> [WHAT YOU WILL DO]
Would you return exactly the lines below from the line with "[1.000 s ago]" through the line with "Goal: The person", both included, and nothing else, leaving out the pictures?

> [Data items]
╔══

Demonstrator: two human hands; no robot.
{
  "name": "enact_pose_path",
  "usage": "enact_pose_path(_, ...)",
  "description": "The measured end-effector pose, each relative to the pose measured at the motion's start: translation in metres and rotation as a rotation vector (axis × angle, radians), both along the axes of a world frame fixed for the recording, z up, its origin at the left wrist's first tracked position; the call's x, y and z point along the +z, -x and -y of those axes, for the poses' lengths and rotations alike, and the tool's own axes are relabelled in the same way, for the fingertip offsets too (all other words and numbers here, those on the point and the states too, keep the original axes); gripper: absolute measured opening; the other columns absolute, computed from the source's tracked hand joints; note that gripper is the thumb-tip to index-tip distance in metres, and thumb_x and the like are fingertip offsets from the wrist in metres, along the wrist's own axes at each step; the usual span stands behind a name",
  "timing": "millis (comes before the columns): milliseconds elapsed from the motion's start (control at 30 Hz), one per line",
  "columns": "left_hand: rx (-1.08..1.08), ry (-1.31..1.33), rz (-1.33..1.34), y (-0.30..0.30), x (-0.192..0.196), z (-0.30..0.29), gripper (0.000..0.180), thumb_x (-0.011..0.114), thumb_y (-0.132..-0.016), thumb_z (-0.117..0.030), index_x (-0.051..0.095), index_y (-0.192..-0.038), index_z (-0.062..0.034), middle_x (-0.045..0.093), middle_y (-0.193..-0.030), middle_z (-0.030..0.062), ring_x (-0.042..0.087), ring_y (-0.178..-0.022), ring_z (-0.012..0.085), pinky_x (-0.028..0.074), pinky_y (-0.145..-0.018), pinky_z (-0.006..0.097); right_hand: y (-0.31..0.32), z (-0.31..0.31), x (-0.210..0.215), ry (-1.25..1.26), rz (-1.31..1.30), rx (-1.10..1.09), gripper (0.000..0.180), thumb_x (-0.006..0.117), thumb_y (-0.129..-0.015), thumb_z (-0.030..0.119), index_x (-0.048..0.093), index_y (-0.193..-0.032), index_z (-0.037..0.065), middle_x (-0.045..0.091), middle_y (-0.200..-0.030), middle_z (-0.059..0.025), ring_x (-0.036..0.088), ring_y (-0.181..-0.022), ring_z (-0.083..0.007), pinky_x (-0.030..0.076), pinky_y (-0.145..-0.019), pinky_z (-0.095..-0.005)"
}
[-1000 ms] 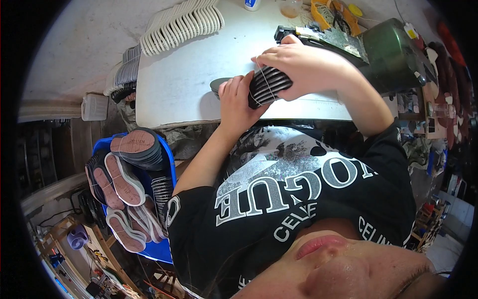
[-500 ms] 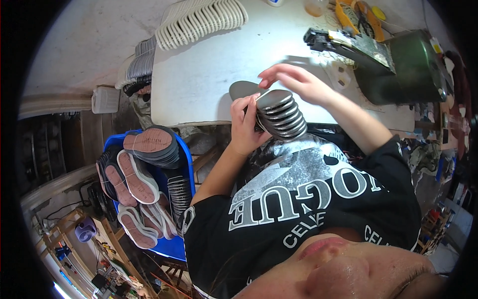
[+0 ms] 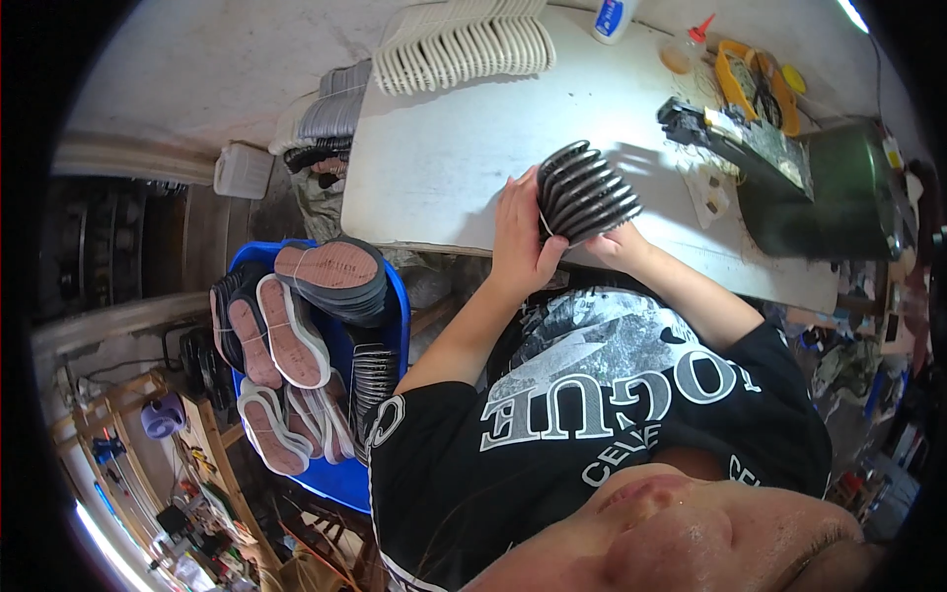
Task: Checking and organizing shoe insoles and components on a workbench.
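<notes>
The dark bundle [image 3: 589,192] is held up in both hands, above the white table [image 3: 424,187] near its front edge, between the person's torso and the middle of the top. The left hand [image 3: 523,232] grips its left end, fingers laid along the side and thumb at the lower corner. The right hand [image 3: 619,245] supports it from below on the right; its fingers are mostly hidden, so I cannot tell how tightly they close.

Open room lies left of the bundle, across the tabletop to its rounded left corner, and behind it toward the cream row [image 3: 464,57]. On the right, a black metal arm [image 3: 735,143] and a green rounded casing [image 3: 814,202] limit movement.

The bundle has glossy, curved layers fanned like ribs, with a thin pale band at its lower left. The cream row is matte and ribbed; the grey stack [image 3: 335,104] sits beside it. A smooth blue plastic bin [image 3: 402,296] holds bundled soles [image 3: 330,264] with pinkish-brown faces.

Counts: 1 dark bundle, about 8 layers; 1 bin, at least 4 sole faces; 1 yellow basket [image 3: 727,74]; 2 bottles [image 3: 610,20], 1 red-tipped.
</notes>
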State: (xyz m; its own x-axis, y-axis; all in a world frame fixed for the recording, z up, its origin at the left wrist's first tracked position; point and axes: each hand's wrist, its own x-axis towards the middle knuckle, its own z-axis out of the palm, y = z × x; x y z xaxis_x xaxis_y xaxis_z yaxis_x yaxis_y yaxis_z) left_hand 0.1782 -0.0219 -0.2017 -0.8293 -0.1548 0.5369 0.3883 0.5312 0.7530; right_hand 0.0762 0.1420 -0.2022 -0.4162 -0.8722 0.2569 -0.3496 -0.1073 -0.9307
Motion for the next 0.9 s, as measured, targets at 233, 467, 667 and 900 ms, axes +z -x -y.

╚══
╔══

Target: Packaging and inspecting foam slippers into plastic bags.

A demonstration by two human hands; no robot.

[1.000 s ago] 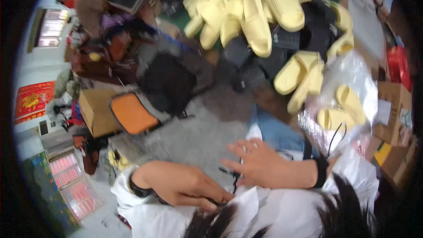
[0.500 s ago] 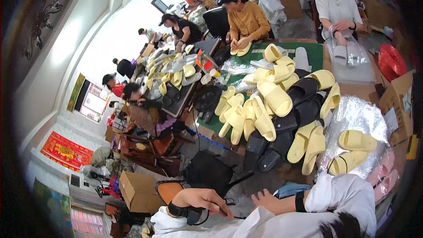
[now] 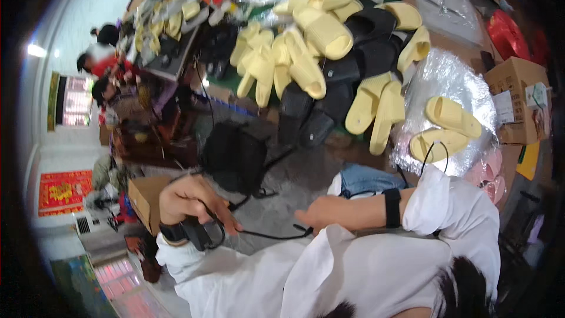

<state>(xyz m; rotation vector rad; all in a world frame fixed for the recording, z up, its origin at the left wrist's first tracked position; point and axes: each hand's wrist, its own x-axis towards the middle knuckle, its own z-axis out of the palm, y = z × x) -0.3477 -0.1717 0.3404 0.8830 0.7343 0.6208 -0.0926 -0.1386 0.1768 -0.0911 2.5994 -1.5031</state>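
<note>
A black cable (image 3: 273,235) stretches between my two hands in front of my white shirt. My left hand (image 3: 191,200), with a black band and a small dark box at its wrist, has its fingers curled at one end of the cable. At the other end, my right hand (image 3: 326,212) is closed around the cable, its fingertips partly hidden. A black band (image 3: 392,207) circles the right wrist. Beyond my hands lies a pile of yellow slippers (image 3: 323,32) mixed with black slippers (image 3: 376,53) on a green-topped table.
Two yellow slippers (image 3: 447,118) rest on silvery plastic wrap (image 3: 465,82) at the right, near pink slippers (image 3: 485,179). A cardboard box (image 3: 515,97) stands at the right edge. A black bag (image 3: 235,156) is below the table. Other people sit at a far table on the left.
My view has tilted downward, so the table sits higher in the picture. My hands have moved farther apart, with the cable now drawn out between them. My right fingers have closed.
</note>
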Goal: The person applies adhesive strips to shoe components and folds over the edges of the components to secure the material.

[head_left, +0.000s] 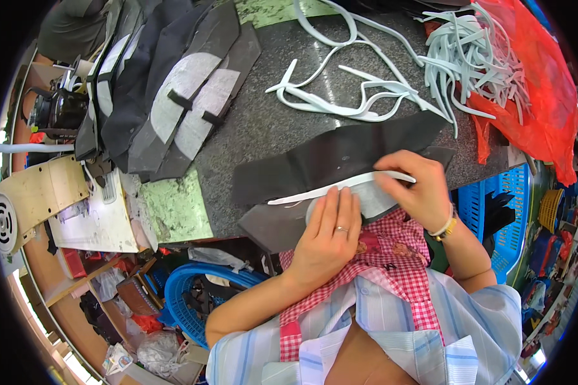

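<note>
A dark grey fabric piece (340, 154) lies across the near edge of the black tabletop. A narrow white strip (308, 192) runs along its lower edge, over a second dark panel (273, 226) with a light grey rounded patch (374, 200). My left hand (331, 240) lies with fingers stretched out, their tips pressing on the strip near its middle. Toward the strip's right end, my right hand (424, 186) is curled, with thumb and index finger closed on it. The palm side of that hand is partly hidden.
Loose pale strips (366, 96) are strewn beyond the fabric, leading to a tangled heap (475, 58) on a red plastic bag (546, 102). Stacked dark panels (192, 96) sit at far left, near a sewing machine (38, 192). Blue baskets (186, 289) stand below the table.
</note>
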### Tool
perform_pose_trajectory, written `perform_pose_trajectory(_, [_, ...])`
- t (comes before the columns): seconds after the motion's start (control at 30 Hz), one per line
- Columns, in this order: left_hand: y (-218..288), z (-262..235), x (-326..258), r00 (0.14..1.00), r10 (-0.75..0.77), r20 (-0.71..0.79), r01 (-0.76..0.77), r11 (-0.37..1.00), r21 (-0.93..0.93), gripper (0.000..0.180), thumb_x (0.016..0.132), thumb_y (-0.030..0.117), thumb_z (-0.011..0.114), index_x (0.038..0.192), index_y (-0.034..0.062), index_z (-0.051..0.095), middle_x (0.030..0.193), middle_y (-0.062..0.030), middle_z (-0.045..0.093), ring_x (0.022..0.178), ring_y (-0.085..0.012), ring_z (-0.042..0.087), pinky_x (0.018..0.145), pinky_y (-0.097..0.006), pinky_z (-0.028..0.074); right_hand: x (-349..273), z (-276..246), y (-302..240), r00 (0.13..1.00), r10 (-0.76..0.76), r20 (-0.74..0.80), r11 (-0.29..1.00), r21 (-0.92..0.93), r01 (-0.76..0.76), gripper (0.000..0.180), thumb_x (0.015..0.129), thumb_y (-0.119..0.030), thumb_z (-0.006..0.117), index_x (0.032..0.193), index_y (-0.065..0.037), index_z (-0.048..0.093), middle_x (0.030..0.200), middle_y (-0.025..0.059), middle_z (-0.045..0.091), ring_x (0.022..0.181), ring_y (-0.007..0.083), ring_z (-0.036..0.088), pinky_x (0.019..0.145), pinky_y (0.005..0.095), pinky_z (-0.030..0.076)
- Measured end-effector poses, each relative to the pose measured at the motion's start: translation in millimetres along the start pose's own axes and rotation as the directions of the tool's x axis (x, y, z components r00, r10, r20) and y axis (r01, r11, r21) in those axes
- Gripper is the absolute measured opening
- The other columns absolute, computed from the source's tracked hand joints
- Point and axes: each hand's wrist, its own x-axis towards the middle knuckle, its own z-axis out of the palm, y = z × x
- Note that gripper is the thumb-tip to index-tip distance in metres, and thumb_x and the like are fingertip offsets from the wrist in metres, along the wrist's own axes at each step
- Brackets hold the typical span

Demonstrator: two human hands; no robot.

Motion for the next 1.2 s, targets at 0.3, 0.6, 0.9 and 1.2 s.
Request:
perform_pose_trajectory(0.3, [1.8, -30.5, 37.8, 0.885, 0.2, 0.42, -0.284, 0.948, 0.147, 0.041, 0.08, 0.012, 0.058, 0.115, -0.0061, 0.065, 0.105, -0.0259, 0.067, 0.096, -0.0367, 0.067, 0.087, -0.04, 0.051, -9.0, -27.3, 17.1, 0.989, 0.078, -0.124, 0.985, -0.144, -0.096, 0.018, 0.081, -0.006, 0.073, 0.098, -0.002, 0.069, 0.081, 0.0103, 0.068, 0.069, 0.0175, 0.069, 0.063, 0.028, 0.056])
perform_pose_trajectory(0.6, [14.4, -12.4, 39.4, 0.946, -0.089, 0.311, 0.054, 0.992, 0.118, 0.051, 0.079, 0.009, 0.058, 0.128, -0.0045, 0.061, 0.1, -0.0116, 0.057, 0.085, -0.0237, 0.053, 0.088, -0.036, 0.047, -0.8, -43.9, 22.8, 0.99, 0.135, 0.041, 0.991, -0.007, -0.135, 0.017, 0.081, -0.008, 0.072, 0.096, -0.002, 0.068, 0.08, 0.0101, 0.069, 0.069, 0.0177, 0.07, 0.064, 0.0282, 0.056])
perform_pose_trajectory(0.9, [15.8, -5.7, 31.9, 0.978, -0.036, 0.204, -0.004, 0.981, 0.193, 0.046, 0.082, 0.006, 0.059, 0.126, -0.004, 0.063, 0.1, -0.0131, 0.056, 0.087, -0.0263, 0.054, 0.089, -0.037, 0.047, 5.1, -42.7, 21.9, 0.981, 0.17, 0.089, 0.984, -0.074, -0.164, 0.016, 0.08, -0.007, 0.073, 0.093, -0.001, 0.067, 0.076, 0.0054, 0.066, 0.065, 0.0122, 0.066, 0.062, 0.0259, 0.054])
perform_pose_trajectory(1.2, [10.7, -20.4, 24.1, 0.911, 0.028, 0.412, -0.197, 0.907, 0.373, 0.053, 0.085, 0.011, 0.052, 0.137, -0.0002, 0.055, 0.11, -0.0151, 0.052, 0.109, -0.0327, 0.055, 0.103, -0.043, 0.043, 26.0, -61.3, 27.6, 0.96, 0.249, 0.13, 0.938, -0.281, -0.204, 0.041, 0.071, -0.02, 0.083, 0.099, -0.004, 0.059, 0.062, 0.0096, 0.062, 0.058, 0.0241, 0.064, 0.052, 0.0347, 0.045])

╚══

> [ANSWER TO THE EXERCISE]
[1.000 s ago] 
[0.500 s ago] 
[now] 

<state>(xyz m; rotation vector rad; all in a world frame fixed for the recording, z up, its origin at the left wrist's first tracked position; point and axes: each hand's wrist, its own x-axis towards the middle knuckle, its own z-axis out of the palm, y = z × x) -0.3477 -0.1717 0.3404 0.8830 0.7343 0.6208 -0.0926 -0.1386 0.1768 -0.0911 2.5994 -1.5031</state>
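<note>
A black cable (image 3: 273,235) stretches between my two hands in front of my white shirt. My left hand (image 3: 191,200), with a black band and a small dark box at its wrist, has its fingers curled at one end of the cable. At the other end, my right hand (image 3: 326,212) is closed around the cable, its fingertips partly hidden. A black band (image 3: 392,207) circles the right wrist. Beyond my hands lies a pile of yellow slippers (image 3: 323,32) mixed with black slippers (image 3: 376,53) on a green-topped table.
Two yellow slippers (image 3: 447,118) rest on silvery plastic wrap (image 3: 465,82) at the right, near pink slippers (image 3: 485,179). A cardboard box (image 3: 515,97) stands at the right edge. A black bag (image 3: 235,156) is below the table. Other people sit at a far table on the left.
My view has tilted downward, so the table sits higher in the picture. My hands have moved farther apart, with the cable now drawn out between them. My right fingers have closed.
</note>
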Goal: The person applies adhesive strips to shoe components and folds over the edges of the components to secure the material.

No further output will be produced for this exercise.